Vines & Vénus piquée par un buisson de roses: Galerie Flore :: Brussels

15 September - 17 October 2020
A painting, like a garden, like a lover, gives what it gets.

Vine Pictures

This vine grew on Naxos as though it were the first vine. I was on Naxos to do research for my ongoing project, A mind divided is no temple to Apollo. The vine thrust from the earth behind the house where we ate and slept. I was reading Sonnets to Orpheus at the table behind the house.

« Blatt meiner Worte » « Leaf of my word »

I began drawing the vine; writing it, as light shifted above and below. I say below, because I was sat with this vine on the edge of a cliff, and, from our perch, sky and sea moved together as the hours passed.

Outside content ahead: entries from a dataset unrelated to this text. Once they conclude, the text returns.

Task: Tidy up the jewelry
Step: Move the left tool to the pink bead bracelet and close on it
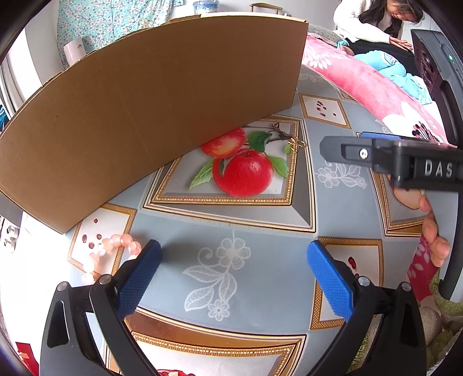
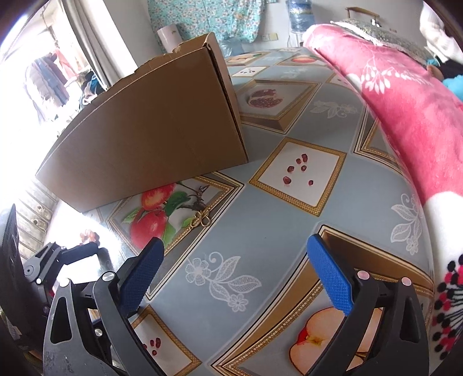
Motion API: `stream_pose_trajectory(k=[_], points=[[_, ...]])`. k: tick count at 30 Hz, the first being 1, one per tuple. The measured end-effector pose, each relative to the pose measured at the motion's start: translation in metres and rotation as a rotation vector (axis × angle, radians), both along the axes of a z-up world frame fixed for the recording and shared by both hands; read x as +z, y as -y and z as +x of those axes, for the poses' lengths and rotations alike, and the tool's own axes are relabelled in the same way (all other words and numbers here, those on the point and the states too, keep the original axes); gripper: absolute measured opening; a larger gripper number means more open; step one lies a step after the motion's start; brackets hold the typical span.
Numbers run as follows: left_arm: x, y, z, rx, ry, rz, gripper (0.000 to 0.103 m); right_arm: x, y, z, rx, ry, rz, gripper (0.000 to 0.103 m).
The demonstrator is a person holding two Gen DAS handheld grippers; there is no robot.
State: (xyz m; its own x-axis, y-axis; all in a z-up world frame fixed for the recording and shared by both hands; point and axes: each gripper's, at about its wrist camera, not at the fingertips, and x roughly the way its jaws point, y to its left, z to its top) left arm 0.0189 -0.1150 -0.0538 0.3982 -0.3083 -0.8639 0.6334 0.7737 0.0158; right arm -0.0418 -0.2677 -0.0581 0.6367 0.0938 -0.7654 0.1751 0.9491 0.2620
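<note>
A small gold ornament (image 1: 296,143) lies on the fruit-print tablecloth beside the printed apples, also in the right wrist view as the gold ornament (image 2: 201,218). A pink bead bracelet (image 1: 113,245) lies just left of my left gripper (image 1: 233,251), which hangs open over the cloth with nothing between its blue pads. My right gripper (image 2: 235,245) is open and empty too, with the ornament a short way beyond its left finger. From the left wrist view, the right gripper (image 1: 341,141) comes in from the right, close to the ornament. A tall cardboard box (image 1: 144,101) stands behind both pieces.
The cardboard box (image 2: 150,138) fills the back left of the table. A pink flowered blanket (image 2: 405,95) runs along the right edge. A person (image 1: 373,20) sits at the far right. A hand (image 1: 434,234) holds the right gripper. The left gripper (image 2: 86,249) shows at the left.
</note>
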Motion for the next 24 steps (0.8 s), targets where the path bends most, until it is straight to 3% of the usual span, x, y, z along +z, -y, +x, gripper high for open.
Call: stream_pose_trajectory(k=[4,12,19,24], points=[[0.002,-0.002,0.002,-0.011,-0.004,0.021,0.099,-0.001,-0.008,0.001,0.002,-0.014,-0.046,0.095],[0.037,-0.022,-0.009,0.005,0.143,-0.04,0.099,-0.003,-0.006,0.001,-0.011,-0.006,-0.037,0.095],[0.062,-0.051,-0.018,0.047,0.213,-0.061,0.099,-0.003,-0.008,-0.001,0.003,-0.006,-0.047,0.095],[0.063,-0.079,-0.025,0.108,0.209,-0.065,0.098,-0.002,-0.003,-0.003,0.016,0.01,-0.01,0.095]])
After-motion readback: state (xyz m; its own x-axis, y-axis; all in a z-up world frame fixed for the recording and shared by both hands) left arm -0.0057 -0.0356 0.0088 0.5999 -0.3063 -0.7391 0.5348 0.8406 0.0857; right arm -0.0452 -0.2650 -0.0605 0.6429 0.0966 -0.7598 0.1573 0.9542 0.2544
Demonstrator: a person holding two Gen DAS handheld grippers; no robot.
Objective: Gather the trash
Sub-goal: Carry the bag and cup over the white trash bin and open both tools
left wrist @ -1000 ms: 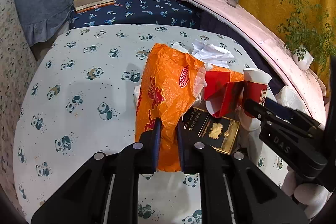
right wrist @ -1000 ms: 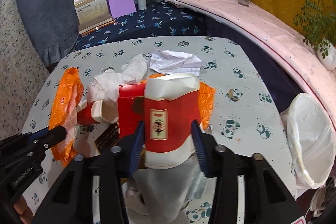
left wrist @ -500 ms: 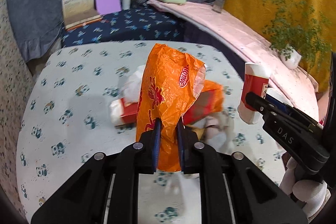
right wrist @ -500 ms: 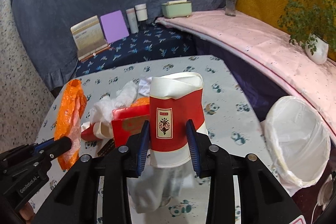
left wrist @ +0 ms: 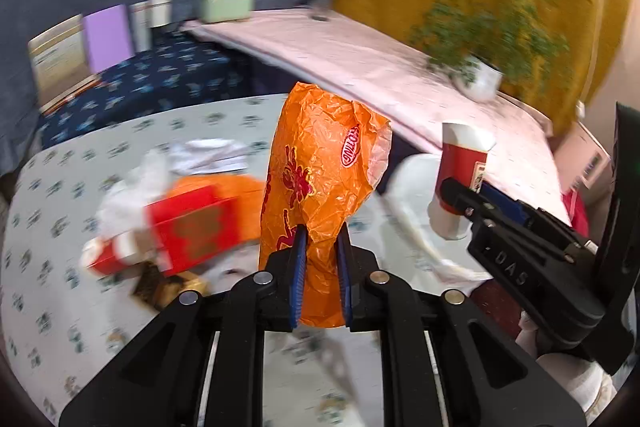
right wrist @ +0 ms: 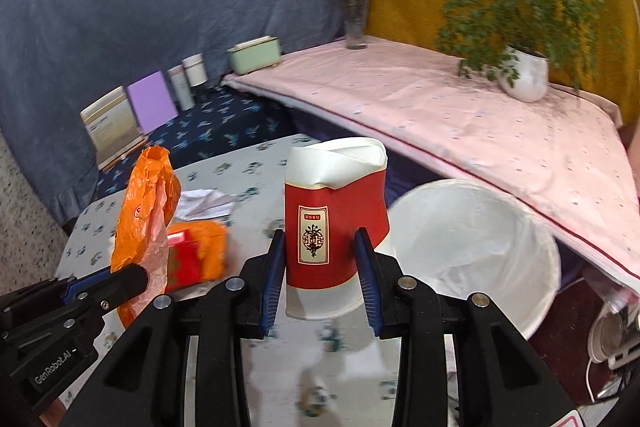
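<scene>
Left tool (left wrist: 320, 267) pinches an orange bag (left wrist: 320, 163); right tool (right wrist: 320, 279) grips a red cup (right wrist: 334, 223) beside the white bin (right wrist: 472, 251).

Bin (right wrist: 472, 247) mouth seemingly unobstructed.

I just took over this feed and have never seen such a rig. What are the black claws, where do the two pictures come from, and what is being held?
There is no robot arm: a person holds a two-finger gripper in each hand, and each carries a fisheye camera looking along its fingers. One picture comes from the left gripper, shut on a crumpled orange plastic bag. The other comes from the right gripper, shut on a dented red-and-white paper cup. Each gripper shows at the edge of the other's picture. On the panda-print tablecloth lie a red cardboard box, white crumpled paper and more orange plastic. A white-lined trash bin stands at the table's right.
</scene>
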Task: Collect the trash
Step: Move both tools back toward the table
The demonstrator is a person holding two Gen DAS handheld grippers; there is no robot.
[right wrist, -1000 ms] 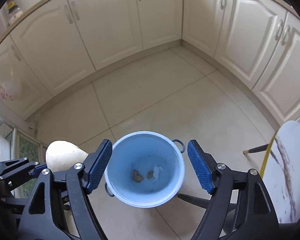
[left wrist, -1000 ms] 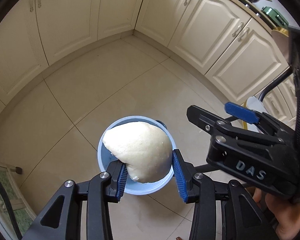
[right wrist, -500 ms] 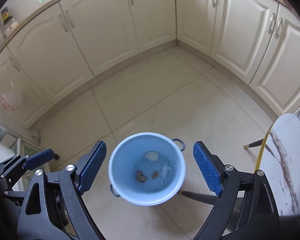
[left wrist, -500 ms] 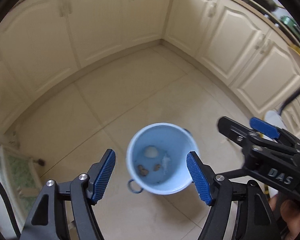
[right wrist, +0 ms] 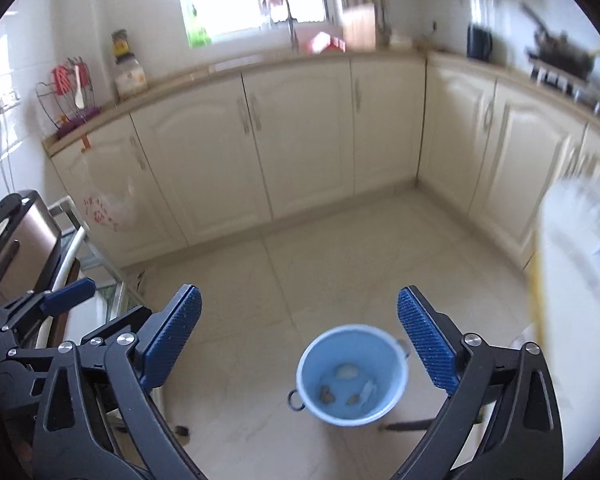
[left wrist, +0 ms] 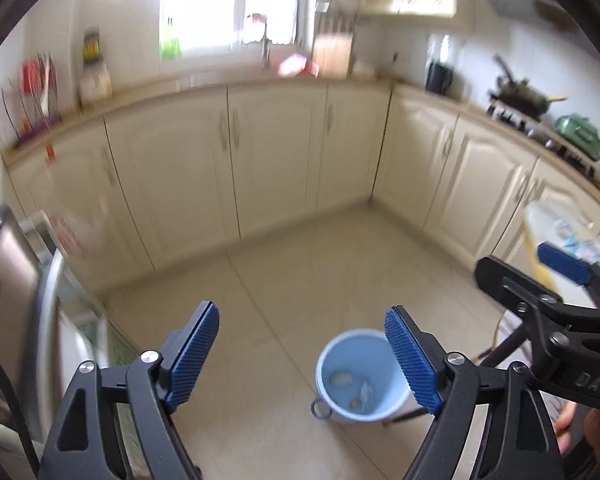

« Wave whose sea I gradually become »

The sea and sky moved together and never move. I saw the vine as a consolation, an apologia for hard geological time that was tended to us by Nature. I drew it every day, and with time the vine became like an organic version of Barnett Newman’s « zip », something a person could grab onto whilst the universe revolves in its cold and perfect Real.

Back in the studio, as the drawings developed into paintings, the paintings split into two directions. One, a quiet geometry of sea and sky; the other, the life of the vine, the leaf of my word.

Vénus piquée par un buisson de roses

Eroticism does not exist within an image. A picture operating as a vessel for the erotic must defy the consumable and open up an ambiguous visual space of comings and goings, apparitions and disparitions. The written word, the schema or the sketch are created with a line drawn from the mind to the world through the hand. This line is a seismograph of humanity, upon which the cognitive and the bodily dance.

Making these pictures is sensuous. Drawing my way from erotic memory into physical space, I must feel my way around as though in the dark. Using pure silver –a night metal– I weave flesh and thorn as I oscillate between expressive and mimetic “writing”. A painting, like a garden, like a lover, gives what it gets.